WARNING: Teacher Vitamins may cause weight gain.
"You will just have to be flexible on Thursday (the first day of school), there will be a lot of crying and a lot of vomiting; and then the kids will get here." --Principal discussing the need for flexibility on the first day of school.
"Well they can come in from recess, then we can milk them, and take them back out." --Teacher discussing the possibility of a weekly extra reward recess and getting there snack milk in as well.
"There's a teacher code of ethics too!" --New teacher joking around when another teacher asked if something was in the teacher code of ethics.
Teachers are funny.
Mr. Wright, out!
Well as you can see the blog is a mess and a bit different. I was adding some more links to the template when bam! the blog went all weird on me.
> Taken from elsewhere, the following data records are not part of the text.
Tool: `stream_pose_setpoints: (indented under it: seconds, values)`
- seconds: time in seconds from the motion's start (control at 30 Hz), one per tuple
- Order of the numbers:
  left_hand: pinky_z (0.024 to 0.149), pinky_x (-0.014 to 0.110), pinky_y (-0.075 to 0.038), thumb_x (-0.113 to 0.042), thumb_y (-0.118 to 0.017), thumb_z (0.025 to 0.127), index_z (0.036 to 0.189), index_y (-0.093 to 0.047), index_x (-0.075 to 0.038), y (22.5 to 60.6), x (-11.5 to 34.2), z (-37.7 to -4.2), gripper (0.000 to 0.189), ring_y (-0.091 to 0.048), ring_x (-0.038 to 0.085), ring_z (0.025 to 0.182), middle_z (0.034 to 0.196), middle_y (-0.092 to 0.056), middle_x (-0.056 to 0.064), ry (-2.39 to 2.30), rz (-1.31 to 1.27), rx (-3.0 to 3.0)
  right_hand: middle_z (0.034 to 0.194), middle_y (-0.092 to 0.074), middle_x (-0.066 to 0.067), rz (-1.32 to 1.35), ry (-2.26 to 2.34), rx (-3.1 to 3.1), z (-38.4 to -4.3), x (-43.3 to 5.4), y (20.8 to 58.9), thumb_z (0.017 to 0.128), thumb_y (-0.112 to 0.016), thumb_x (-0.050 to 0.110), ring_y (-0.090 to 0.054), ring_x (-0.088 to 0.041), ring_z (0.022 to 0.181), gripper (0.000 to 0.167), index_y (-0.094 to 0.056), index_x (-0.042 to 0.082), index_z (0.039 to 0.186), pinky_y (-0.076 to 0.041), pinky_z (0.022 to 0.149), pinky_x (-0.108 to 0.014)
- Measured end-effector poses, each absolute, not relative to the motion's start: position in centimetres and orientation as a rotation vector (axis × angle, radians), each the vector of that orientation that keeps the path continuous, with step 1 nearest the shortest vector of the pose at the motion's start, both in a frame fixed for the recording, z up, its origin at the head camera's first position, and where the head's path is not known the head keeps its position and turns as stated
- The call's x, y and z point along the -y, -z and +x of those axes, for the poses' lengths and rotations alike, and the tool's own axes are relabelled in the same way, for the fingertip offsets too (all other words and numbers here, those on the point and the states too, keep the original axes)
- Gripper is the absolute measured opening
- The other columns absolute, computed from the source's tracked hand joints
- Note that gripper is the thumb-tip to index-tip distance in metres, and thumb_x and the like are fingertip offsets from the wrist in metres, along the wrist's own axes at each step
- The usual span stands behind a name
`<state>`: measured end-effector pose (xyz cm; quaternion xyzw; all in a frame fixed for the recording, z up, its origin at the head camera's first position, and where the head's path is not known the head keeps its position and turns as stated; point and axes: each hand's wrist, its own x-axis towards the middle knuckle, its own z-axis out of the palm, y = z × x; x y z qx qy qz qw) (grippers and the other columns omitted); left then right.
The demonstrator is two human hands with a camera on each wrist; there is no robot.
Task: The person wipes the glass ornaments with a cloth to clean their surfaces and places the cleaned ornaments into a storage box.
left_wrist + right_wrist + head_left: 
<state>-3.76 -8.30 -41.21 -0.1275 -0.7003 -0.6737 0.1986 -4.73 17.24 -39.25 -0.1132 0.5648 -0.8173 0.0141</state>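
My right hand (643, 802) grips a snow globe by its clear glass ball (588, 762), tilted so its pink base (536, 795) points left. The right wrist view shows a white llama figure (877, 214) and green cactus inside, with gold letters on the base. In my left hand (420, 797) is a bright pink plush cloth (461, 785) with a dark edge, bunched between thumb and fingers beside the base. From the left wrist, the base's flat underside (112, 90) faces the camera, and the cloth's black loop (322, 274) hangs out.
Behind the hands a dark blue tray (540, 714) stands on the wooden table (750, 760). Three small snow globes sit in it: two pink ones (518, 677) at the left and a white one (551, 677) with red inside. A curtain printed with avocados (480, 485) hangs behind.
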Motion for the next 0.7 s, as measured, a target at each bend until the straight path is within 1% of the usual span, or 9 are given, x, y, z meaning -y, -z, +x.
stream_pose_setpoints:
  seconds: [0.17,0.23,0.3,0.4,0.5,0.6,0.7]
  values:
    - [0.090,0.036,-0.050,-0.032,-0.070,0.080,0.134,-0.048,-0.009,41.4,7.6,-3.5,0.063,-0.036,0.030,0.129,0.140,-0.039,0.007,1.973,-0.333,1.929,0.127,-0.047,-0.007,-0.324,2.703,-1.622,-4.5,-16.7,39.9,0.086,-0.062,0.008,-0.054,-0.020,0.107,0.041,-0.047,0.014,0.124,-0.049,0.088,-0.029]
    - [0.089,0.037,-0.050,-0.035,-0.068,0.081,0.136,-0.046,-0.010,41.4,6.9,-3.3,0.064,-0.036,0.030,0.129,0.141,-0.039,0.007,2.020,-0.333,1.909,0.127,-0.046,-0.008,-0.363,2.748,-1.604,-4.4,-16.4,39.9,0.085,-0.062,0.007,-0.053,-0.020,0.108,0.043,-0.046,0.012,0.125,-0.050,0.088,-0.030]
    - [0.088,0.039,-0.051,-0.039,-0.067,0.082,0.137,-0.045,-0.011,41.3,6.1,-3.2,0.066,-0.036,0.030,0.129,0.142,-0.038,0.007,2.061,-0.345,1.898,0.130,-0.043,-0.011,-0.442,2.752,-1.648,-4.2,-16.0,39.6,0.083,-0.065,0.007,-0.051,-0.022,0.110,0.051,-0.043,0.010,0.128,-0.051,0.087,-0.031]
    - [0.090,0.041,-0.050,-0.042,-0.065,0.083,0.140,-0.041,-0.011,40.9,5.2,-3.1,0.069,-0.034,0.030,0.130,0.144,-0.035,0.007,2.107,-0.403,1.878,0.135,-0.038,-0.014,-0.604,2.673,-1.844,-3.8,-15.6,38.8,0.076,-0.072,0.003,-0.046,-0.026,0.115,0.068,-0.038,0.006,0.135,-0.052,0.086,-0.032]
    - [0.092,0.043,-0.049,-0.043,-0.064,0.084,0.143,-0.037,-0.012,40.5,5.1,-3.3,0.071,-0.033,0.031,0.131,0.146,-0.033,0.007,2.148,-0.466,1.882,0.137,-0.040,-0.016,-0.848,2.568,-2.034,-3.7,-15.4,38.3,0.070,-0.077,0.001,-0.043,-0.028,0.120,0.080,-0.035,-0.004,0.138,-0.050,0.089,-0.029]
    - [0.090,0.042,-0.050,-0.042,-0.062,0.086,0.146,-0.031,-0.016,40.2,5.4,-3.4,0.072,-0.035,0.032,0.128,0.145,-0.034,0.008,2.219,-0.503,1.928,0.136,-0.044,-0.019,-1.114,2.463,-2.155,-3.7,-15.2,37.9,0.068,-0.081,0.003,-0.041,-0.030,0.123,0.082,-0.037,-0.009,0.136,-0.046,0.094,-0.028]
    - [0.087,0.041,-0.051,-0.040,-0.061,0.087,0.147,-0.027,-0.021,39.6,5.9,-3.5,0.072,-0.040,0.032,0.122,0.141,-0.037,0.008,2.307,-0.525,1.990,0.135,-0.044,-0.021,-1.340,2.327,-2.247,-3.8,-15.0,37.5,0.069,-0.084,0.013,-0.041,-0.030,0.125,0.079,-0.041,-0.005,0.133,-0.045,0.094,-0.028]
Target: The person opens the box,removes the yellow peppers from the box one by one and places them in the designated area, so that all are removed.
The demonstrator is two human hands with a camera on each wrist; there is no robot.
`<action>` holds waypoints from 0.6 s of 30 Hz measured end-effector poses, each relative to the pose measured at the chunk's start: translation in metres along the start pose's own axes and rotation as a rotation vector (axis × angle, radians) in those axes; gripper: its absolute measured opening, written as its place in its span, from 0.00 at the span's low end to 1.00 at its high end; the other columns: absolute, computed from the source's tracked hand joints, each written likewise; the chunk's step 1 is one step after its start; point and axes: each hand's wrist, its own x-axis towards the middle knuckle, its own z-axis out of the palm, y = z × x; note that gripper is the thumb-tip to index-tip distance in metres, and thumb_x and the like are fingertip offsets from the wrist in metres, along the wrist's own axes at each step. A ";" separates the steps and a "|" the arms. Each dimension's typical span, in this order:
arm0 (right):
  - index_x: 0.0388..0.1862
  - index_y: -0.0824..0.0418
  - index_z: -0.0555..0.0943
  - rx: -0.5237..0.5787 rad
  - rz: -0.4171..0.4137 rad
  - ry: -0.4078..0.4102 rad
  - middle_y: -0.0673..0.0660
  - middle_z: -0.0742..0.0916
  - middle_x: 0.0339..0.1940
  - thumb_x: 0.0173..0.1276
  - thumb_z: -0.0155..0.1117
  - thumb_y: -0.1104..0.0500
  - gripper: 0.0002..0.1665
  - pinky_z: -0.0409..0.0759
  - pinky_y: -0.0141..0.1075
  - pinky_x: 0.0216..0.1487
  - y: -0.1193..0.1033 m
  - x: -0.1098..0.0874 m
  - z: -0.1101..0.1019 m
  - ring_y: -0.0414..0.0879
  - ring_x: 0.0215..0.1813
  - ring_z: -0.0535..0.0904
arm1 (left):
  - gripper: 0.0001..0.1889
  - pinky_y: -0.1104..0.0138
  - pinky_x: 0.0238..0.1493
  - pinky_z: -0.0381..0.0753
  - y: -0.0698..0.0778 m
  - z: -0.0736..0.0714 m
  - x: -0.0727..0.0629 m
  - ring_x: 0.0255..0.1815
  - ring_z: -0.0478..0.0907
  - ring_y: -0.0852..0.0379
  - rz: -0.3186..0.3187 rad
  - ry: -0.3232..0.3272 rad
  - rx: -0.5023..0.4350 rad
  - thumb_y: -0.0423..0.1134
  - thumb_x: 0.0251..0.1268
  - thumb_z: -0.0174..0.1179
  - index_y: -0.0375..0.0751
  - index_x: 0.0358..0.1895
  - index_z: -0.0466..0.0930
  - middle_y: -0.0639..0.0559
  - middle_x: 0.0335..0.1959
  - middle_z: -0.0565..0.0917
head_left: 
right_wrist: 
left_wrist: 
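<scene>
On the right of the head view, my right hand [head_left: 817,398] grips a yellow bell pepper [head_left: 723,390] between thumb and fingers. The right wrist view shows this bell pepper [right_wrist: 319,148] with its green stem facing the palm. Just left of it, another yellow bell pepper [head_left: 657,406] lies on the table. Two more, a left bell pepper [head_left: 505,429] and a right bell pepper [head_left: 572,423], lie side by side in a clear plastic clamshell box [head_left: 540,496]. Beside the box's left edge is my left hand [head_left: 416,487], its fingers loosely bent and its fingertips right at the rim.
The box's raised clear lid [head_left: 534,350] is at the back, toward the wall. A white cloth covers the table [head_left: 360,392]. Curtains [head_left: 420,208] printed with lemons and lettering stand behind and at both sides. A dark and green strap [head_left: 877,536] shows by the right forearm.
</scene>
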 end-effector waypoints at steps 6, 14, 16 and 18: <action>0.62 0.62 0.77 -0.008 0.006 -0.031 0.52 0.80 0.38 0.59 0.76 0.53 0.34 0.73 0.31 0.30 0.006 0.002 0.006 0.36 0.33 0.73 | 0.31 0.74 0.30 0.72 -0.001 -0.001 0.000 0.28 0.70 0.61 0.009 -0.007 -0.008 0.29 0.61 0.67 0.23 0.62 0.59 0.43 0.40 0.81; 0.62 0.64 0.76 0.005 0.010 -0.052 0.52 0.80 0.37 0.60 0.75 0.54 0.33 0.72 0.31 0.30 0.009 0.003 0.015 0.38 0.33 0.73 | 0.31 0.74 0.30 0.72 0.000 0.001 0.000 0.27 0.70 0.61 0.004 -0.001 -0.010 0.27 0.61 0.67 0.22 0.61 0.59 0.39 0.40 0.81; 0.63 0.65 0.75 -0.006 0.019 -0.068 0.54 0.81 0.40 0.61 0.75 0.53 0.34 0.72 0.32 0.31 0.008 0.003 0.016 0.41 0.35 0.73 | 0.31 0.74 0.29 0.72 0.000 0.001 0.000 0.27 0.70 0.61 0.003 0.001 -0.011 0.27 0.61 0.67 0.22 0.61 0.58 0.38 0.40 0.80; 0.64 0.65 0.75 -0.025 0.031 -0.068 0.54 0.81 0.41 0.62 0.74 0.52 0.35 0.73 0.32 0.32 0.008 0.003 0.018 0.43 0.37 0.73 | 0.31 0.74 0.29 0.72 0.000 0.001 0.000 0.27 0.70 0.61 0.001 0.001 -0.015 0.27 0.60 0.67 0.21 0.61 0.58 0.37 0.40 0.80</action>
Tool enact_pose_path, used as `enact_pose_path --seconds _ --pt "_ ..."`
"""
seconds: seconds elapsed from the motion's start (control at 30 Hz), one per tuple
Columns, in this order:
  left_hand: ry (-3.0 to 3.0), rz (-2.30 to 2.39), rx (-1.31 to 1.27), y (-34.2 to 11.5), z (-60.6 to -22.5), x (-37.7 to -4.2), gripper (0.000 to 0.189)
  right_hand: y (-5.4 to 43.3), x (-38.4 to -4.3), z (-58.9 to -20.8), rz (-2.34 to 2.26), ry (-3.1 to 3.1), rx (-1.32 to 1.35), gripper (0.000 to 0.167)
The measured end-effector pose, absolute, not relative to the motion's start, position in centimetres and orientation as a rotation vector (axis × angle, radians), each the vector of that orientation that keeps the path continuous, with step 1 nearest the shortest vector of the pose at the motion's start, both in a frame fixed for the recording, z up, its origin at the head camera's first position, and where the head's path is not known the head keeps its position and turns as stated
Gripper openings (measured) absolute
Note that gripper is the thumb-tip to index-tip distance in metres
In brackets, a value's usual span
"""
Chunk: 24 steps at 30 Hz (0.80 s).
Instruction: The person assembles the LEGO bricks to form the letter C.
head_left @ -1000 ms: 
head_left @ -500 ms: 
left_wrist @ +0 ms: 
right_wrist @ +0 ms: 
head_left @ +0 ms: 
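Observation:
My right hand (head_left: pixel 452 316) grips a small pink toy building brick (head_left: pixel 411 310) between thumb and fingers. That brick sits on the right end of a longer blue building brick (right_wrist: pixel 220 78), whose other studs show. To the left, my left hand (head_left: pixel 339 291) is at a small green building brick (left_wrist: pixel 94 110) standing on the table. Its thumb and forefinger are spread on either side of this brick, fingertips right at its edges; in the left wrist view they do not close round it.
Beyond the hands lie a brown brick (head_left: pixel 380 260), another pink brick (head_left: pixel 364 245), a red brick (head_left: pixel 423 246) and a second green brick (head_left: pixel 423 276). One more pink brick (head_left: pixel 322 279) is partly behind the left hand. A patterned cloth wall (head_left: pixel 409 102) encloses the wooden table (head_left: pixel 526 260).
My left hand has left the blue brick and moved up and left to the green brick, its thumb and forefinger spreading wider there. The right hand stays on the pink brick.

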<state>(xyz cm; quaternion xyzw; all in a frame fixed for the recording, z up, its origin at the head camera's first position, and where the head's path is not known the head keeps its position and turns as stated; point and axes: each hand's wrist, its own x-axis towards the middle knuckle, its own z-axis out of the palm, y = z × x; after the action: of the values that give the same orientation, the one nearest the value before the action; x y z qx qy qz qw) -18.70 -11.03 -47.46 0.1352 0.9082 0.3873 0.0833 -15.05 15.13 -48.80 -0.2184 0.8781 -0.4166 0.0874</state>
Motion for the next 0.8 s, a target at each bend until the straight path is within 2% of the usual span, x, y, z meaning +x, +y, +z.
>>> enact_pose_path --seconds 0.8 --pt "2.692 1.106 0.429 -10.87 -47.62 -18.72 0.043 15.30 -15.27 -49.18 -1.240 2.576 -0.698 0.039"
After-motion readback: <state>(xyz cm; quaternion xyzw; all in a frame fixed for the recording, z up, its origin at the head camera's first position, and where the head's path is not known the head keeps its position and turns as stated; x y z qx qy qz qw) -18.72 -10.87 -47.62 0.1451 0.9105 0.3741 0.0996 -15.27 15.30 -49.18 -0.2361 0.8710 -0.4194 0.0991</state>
The style sheet was not working. So I went back to MovableType to get the default style sheet and changed the style a bit. I did not have time to get everything back in order so that is why things look a little odd. I'm not sold on this style so things could be changing even more. So please excuse he mess.
Well I officially go back to work tomorrow. I say officially becuase I have been there for the last three weeks. Tomorrow, Tuesday, and Wednesday will be teacher meetings and Thursday is the first day of school with the kids and I must say that I am nervous. Changing grades has made this feel like my first year of teaching again! I suppose that the nervous feeling never goes away. Cursive scares me, and so does the MAP test.
Mr. Wright, out!
Let me see if I've got this right. You want me to go into that room with
all those kids and fill their every waking moment with a love for
learning. Not only that, I'm supposed to instill a sense of pride in
their ethnicity, behaviorally modify disruptive behavior, observe them
for signs of abuse and T-shirt messages.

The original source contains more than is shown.